» Task prompt
What lines in the entries below contain the word "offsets"? Copy all of them.

[Records from a data collection]
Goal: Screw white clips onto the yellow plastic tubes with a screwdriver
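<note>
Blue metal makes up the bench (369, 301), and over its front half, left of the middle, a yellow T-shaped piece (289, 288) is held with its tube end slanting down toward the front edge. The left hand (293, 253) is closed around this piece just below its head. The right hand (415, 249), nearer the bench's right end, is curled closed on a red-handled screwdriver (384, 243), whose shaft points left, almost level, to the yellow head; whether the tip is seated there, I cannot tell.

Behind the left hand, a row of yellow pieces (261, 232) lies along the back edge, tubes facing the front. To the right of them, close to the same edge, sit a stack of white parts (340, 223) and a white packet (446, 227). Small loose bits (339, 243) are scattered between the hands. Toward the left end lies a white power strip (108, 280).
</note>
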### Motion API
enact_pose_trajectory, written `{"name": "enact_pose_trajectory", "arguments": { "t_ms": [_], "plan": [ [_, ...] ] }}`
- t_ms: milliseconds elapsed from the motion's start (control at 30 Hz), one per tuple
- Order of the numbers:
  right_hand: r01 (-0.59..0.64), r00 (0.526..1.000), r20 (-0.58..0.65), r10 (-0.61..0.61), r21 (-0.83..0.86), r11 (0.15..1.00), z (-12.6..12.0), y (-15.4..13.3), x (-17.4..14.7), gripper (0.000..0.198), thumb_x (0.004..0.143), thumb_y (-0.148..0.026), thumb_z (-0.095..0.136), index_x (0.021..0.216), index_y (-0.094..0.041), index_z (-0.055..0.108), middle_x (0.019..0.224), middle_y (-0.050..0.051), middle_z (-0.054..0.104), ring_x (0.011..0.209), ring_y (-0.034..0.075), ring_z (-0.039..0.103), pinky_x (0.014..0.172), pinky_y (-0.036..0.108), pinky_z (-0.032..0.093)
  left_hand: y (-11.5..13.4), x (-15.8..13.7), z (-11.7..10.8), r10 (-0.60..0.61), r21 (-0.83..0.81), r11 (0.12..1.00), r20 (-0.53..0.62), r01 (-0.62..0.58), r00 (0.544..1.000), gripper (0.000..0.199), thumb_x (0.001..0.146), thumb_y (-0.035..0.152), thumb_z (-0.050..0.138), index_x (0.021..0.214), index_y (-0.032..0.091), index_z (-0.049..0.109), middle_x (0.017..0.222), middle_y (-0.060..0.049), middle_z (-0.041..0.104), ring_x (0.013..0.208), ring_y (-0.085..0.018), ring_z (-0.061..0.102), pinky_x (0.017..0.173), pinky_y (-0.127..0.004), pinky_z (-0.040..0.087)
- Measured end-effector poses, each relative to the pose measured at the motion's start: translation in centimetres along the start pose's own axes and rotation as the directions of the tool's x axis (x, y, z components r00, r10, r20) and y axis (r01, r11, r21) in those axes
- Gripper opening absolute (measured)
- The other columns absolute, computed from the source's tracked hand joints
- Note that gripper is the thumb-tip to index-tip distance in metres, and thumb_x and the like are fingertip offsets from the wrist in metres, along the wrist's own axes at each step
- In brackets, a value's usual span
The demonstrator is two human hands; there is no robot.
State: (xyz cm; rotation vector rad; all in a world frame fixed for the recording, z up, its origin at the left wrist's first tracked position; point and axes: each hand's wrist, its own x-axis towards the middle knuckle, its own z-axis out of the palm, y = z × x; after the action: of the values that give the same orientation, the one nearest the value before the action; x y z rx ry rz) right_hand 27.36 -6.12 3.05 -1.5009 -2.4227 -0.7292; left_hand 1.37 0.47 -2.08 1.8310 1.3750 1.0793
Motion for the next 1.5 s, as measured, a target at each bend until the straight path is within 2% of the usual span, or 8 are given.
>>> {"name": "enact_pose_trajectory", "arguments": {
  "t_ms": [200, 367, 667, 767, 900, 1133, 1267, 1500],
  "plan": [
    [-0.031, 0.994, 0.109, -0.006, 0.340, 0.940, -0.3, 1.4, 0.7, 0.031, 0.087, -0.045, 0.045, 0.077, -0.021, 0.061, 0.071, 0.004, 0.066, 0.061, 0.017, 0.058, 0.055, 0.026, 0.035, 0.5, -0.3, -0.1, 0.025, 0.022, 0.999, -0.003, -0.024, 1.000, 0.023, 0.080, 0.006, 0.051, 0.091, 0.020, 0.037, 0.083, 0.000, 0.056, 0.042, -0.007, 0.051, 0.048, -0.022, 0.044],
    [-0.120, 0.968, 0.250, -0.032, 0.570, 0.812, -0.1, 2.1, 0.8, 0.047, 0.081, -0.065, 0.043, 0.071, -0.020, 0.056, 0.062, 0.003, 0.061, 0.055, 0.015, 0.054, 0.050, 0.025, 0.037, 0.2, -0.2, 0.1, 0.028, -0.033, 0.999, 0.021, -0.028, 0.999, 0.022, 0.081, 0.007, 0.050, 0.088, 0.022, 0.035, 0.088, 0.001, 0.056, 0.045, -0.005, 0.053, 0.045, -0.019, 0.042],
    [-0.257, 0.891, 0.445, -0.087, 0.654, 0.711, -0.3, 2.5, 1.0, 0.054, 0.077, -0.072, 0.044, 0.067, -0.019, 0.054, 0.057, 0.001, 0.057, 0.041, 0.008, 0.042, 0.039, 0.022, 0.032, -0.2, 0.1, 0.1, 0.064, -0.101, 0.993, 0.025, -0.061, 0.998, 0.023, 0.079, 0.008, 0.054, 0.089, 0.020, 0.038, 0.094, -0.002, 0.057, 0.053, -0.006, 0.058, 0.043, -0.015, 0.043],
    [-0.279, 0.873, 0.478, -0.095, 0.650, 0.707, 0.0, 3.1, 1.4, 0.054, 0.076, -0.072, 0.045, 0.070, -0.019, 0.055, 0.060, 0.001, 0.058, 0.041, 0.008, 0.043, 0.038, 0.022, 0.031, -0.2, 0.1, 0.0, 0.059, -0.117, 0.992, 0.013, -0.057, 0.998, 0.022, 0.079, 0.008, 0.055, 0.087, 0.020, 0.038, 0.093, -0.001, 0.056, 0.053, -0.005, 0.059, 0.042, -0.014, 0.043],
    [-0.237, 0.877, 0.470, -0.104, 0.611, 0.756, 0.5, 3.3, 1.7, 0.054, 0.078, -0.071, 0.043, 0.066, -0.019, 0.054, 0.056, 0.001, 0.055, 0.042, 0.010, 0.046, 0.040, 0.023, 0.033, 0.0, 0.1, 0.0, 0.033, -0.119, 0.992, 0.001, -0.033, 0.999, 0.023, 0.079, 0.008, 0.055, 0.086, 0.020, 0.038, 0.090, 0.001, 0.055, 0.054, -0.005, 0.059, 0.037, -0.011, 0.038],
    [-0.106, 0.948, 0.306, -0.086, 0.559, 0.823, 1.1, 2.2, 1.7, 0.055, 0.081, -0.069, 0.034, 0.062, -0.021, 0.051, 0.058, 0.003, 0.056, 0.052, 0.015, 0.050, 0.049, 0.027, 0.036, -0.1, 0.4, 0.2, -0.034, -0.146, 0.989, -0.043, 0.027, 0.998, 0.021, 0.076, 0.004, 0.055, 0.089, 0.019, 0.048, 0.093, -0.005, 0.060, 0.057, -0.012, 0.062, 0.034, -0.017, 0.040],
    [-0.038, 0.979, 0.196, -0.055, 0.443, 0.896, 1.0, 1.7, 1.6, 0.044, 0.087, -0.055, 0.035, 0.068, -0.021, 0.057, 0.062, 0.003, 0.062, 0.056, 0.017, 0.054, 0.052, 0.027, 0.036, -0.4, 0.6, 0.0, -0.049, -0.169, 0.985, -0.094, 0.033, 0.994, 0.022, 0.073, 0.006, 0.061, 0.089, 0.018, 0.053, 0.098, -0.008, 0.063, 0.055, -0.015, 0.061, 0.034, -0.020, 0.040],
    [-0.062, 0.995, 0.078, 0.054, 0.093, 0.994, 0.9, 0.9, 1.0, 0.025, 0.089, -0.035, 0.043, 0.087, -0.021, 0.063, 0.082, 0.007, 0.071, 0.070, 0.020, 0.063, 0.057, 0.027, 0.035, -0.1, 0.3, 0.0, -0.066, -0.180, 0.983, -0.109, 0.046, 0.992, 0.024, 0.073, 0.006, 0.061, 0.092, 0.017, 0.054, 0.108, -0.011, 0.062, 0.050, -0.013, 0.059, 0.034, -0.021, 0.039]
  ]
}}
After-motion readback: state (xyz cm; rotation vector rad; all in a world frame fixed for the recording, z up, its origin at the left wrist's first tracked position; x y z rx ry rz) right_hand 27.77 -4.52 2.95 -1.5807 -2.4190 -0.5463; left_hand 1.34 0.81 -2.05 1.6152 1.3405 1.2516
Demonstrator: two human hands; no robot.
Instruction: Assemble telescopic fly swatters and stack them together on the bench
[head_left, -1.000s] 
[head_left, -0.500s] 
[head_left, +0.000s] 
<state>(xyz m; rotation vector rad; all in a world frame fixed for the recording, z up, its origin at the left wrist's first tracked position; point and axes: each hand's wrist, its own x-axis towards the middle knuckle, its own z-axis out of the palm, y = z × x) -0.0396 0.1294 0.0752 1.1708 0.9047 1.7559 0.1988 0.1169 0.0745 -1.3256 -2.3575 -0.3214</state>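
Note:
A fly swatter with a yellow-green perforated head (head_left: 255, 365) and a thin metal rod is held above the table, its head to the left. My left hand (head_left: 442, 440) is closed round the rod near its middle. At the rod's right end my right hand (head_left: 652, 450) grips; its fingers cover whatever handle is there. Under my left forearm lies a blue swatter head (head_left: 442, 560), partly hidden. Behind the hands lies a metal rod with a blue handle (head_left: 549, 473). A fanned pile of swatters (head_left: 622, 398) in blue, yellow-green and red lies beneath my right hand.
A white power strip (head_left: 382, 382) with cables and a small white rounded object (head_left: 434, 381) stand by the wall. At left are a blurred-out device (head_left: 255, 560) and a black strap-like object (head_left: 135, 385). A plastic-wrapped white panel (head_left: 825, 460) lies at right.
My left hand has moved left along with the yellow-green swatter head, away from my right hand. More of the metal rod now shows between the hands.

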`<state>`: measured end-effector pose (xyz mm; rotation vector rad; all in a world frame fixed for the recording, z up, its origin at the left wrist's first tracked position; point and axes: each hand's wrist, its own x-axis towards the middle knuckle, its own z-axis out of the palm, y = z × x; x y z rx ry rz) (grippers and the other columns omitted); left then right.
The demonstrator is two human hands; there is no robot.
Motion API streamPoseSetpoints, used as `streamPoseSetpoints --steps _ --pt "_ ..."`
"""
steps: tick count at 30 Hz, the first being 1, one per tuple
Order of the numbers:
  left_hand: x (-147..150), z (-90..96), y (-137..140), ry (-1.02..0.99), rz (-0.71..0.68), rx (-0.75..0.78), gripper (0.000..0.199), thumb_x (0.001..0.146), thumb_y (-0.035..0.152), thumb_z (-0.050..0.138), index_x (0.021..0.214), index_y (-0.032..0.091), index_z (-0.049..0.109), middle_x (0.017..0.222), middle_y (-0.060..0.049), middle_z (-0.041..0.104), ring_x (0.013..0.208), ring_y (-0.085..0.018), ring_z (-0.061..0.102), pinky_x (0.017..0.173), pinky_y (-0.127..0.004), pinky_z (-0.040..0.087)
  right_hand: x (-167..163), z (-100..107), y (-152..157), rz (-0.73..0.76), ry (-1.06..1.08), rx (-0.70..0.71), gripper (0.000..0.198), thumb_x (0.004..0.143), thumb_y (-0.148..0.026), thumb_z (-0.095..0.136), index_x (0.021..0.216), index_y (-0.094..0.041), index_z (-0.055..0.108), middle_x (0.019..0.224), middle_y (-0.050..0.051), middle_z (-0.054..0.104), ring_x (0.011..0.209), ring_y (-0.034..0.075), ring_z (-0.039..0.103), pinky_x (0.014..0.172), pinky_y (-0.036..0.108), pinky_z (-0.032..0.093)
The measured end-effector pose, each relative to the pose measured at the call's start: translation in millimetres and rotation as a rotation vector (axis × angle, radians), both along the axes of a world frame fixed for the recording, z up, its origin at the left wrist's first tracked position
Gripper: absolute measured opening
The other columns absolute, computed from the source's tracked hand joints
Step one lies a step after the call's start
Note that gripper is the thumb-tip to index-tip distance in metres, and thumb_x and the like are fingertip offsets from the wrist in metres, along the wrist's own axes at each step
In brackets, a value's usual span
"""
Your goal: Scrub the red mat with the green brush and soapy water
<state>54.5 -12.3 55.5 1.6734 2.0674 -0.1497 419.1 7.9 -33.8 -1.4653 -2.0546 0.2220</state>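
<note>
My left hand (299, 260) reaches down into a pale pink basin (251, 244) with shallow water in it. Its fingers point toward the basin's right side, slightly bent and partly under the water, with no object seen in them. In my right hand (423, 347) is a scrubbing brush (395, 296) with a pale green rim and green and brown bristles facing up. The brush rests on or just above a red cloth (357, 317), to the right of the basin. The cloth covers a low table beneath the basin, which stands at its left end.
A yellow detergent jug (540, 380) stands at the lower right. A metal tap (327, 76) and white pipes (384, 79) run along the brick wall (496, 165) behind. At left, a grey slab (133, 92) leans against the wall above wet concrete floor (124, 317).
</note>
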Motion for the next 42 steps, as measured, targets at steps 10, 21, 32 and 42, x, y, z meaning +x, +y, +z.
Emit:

» Response to this task
- Note that gripper is the thumb-tip to index-tip distance in metres, and thumb_x and the like are fingertip offsets from the wrist in metres, along the wrist's own axes at each step
Note that gripper is the thumb-tip to index-tip distance in metres, and thumb_x and the like are fingertip offsets from the wrist in metres, along the wrist's own axes at each step

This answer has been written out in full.